What needs to be done —
Read the lines below, and copy any that contain the string "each".

Stored data —
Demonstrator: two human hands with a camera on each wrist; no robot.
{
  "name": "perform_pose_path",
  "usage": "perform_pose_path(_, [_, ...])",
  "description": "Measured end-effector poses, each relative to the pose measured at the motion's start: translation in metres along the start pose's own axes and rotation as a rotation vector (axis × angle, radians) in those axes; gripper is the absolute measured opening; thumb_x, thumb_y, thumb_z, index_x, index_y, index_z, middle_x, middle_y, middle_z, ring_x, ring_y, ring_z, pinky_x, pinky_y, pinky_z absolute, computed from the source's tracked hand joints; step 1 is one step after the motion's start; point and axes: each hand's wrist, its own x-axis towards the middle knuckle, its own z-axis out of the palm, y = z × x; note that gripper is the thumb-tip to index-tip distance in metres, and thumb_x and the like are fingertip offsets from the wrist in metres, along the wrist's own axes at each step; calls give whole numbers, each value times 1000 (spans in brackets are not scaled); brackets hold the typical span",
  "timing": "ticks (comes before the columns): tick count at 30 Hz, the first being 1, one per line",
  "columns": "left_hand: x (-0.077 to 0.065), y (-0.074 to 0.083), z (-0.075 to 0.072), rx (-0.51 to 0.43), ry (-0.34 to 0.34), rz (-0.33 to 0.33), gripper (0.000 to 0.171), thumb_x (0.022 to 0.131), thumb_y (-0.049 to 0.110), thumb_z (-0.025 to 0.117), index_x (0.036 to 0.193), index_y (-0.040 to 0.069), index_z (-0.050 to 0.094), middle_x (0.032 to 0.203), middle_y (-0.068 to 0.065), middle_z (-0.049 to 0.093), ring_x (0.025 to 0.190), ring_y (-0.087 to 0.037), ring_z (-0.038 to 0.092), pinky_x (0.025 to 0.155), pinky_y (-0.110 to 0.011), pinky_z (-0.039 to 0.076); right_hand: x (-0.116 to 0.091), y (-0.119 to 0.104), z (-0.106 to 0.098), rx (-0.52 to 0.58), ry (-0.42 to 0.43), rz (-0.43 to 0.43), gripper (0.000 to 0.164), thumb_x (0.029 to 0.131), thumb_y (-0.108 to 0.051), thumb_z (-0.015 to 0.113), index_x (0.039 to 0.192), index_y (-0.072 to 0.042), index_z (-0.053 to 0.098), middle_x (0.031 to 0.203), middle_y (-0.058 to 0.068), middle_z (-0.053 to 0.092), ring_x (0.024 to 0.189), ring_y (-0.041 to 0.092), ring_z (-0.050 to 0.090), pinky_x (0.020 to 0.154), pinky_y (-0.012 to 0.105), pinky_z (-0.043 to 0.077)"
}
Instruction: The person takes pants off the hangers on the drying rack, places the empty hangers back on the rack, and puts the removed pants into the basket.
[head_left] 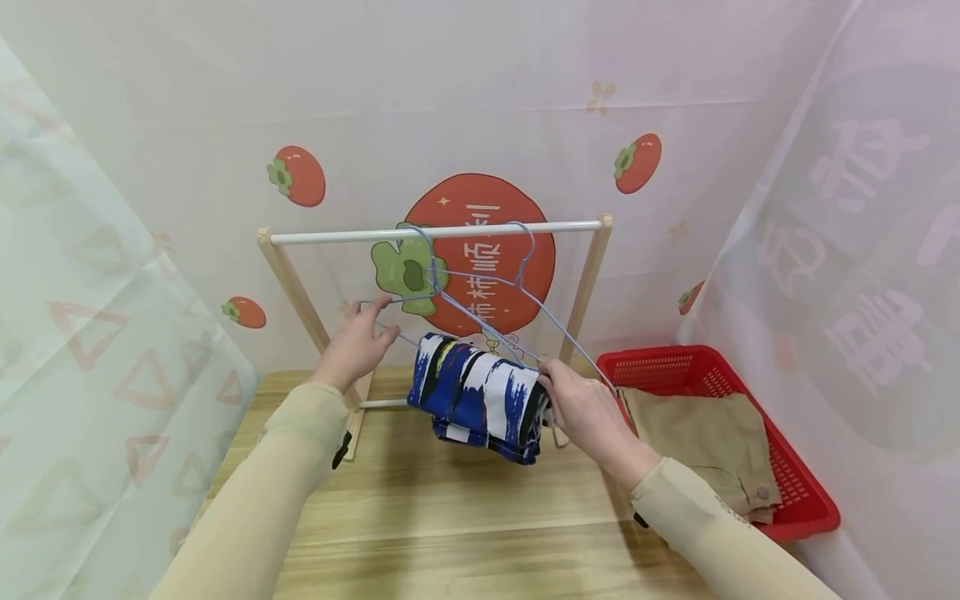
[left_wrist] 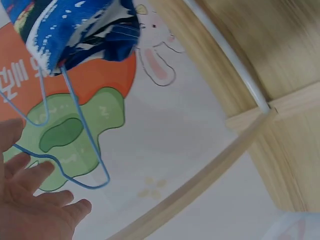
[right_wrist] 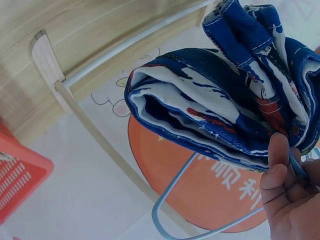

Final answer —
Demonstrator: two human hands with a camera on each wrist; no robot.
  "description": "Measured end-effector poses, each relative to the pose measured at the motion's start: translation in metres along the start pose's own axes and rotation as a rotation vector (axis × angle, radians) in those axes; gripper is the absolute measured opening; thumb_x, thumb_y, thumb_z, index_x, index_y, index_z, middle_x, middle_y, middle_z, ring_x, ring_y, ring_z, pinky_x, pinky_y, pinky_z absolute, computed from the source's tracked hand joints; step 1 is one step after the motion's start; point and axes: each hand's wrist, its own x-axis towards the middle knuckle, its own z-axis out of the palm, y = z × x; note that gripper is the thumb-tip to index-tip distance in metres, and thumb_x and the like are fingertip offsets from the wrist in metres, along the wrist's own axes at each step; calls give whole numbers, each value times 1000 (spans in brackets are not scaled); brackets hold the typical span",

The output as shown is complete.